Musically this is a great evening, but then I am such an Antonio Papano fan that I find he can seldom do wrong. He has the magic. He makes magic, and without magic the Ring falls splat on the concrete. The wonderful Covent Garden orchestra blossoms under his baton. Always. Musically from curtain up the mystery and mist is there.

Gerhard Siege's Mime is brilliant, he really is cross and frustrated as he wrestles with trying to fix the wretched sword. John Treleaven fulfils a great deal of our imagined Siegfried for he is very large and good looking and his voice is enormous as well. It seems believable when he mends Nothung; he actually looks strong enough to pull off this impossible feat. John Tomlinson sings the Wanderer, Wotan, as should be, deep and sonorous, while keeping his balance on a whirling rectangle high above the stage despite a recent knee operation. The singers in this vast work seem as if born into their parts and occupy these weird mythological people as an extension of their own real lives. I have nothing but praise for the Alberich of Peter Sidhom, the Fafner of Phillip Ens, the Erda of Jane Henschel and the magnificent Brünnhilde of Lisa Gasteen. The odd one out is the Woodbird, Sarah Fox screeched like a Christmas turkey reaching its end. Still seven out of eight is pretty good.

Now the problems with this production. Frankly it doesn't work. But how many Rings have any off us seen that do work? Directors and designers always thin k that they have found a solution. Generally this is 'make it modern'. Surely the Ring must be timeless, neither now nor then. The horror of this mysterious cycle is that there is no beginning and no end to the struggle; it just goes on forever and ever and round and round. Maybe the story takes place inside a week, or maybe over a thousand years, which ever it is, time is unaccountable. No one is in a rush to get anywhere; they all wait eternally, albeit getting hysterically wound up from time to time.

The Ring is a hard nut to crack for both director and designer. More especially today when we have all this space age stuff constantly shown us in the movies. In this production, once again, it doesn't work. Oh yes, Stefanos Lazarides, usually a most accomplished designer, fails to scare us, perhaps dragons are an impossibility to be frightened of today. But surely Brünnhilda's rock surrounded by fire could be better than a canvas square with coloured lights projected on it? The director Keith Warner tries to keep the pace moving inch by inch towards the great love aria. The audience didn't fall asleep, but are we convinced? Do we mind what happens to this dysfunctional household? Shut your eyes and wallow in the beauteous sound and forget the silly production.

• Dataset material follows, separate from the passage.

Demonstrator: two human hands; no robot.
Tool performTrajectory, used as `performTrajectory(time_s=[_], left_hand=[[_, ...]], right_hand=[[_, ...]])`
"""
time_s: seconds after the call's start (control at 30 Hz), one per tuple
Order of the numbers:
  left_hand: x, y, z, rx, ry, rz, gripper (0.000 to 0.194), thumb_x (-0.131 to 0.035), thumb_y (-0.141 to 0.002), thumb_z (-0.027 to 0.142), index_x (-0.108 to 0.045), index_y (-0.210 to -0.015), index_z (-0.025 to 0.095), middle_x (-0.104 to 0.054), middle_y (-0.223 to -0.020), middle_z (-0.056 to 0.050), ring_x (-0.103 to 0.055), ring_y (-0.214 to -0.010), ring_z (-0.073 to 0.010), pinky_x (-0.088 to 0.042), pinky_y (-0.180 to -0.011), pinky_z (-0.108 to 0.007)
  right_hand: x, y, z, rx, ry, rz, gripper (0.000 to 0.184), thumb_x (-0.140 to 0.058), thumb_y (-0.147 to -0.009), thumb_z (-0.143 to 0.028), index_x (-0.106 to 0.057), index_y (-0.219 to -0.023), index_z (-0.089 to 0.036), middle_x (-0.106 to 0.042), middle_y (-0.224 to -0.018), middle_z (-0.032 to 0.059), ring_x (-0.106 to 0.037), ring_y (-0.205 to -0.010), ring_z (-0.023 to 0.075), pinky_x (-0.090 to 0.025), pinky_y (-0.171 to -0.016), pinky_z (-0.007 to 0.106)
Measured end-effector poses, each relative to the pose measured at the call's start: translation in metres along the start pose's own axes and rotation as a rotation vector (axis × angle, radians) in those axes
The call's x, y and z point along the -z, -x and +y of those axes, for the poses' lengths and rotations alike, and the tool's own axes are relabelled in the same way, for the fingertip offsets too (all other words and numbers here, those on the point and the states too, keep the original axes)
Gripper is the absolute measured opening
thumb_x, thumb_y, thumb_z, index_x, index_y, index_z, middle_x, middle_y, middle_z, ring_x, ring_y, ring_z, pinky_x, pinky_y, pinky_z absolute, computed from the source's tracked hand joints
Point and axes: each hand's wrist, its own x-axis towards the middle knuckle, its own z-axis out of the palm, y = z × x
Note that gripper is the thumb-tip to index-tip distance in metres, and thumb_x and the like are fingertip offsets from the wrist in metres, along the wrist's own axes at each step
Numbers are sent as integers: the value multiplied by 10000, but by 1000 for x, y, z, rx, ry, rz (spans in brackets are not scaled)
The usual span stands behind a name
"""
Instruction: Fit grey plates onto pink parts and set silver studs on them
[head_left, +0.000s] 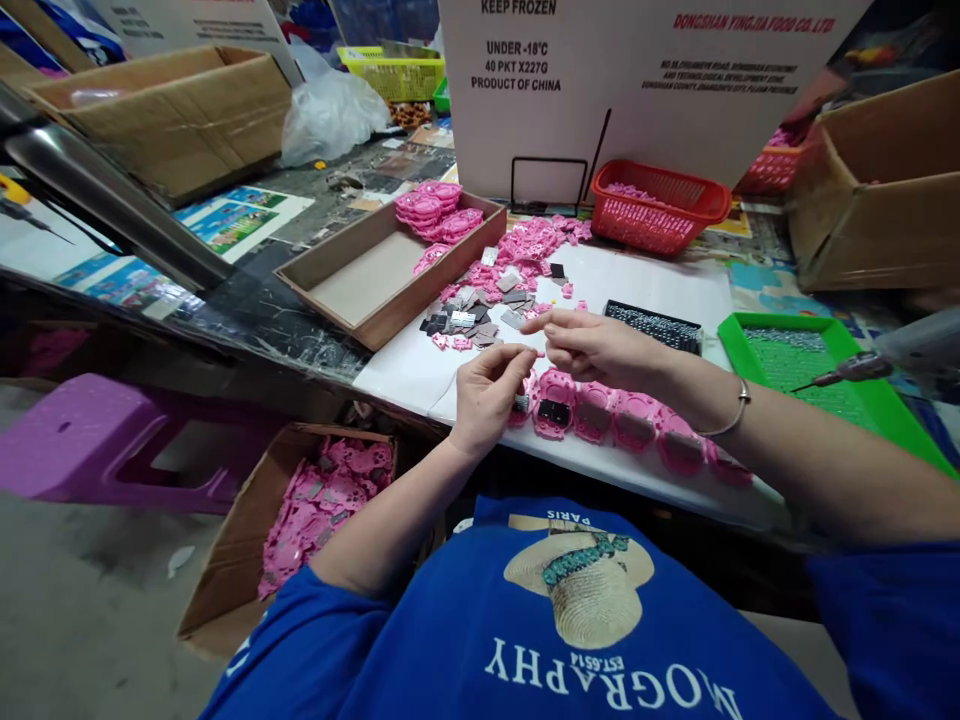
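Note:
My left hand (pixel 486 388) is closed in a pinch at the front edge of the white work surface, with a tiny pink plastic piece (pixel 539 354) at its fingertips. Just to the right, my right hand (pixel 589 345) hovers with index finger stretched left and the other fingers curled; whatever they may hold is hidden. Below both hands runs a row of pink plastic housings (pixel 636 422), some bearing dark or grey plates. The nearest one, with a black plate (pixel 553 413), lies under my right hand. Loose grey plates (pixel 472 312) and more pink parts (pixel 525 245) are heaped beyond.
A shallow wooden tray (pixel 360 335) with pink housings stands left. Behind are a red basket (pixel 660 225) and a white box panel (pixel 555 120). A black tray of screws (pixel 652 325), a green tray (pixel 862 345) and an electric screwdriver (pixel 892 360) are at right.

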Motion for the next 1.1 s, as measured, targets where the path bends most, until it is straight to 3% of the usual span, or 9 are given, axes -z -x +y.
performTrajectory(time_s=[0.13,0.23,0.33,0.43,0.5,0.57,0.67,0.77,1.1], left_hand=[[3,-4,-1,186,189,50,378,-785,-734,516,-693,-788,154,-542,-591,51,-431,-440,-32,-286,-391,-169],[2,-6,3,250,278,55,403,-812,-694,521,-656,-732,151,-522,-574,59,-423,-436,-25,-291,-395,-153],[3,-6,7,314,323,46,426,-811,-688,537,-630,-718,153,-520,-580,59,-419,-432,-24,-294,-394,-152],[9,-2,6,268,193,35,427,-690,-807,582,-661,-781,157,-578,-647,26,-451,-456,-46,-326,-410,-180],[16,3,3,73,-65,21,380,-621,-886,536,-705,-893,166,-646,-768,-18,-555,-588,-90,-437,-523,-215],[23,11,-2,-200,-395,-22,296,-638,-903,439,-723,-1006,176,-692,-956,-69,-625,-839,-160,-515,-748,-290],[33,23,-12,-434,-761,-150,263,-669,-893,339,-713,-1082,161,-681,-1167,-121,-583,-1052,-236,-492,-926,-403],[36,29,-20,-458,-895,-230,254,-644,-914,321,-702,-1088,145,-695,-1157,-122,-579,-1010,-238,-507,-889,-422],[37,28,-22,-492,-935,-245,257,-615,-933,345,-704,-1058,139,-710,-1097,-101,-559,-964,-233,-506,-846,-404]], right_hand=[[-3,-4,3,214,258,138,149,-476,-957,-258,-542,-1069,-186,-359,-597,-70,-282,-492,75,-206,-469,223],[-11,-11,8,452,576,222,158,-603,-903,-331,-582,-938,-178,-345,-556,-81,-316,-524,78,-264,-528,241],[-15,-18,11,550,684,258,194,-647,-866,-355,-604,-860,-166,-395,-548,-76,-338,-535,76,-291,-560,253],[-9,-28,9,463,574,199,207,-620,-868,-360,-603,-837,-157,-538,-664,-26,-440,-618,92,-352,-613,259],[-1,-35,7,344,534,173,194,-612,-862,-335,-592,-798,-153,-549,-693,-14,-454,-643,96,-356,-621,256],[8,-43,6,203,590,168,190,-603,-861,-302,-587,-749,-149,-514,-657,-24,-417,-609,87,-325,-595,250],[15,-55,5,29,738,147,178,-591,-862,-262,-613,-736,-139,-517,-647,-21,-400,-582,80,-301,-575,245],[15,-64,7,-56,821,136,157,-563,-871,-237,-617,-760,-140,-541,-648,-12,-447,-581,85,-317,-576,242],[9,-78,7,-103,1099,120,183,-599,-872,-255,-619,-730,-142,-508,-602,-22,-437,-610,98,-298,-606,252]])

I wonder what it would be like to see a Ring produced as Wagner saw it? Possibly only of historical interest, but it could be worth a go. I am all for trying to find a new approach to this monumental work, and I am doubtful if film is the answer. However it could be worth a try. At least the magic, which is far more intense and interesting than Harry Potter, could at last be made frightening and real. Go for it Dreamworks.

So put your sleep mask on, curl up in your seat and listen. Just don't look.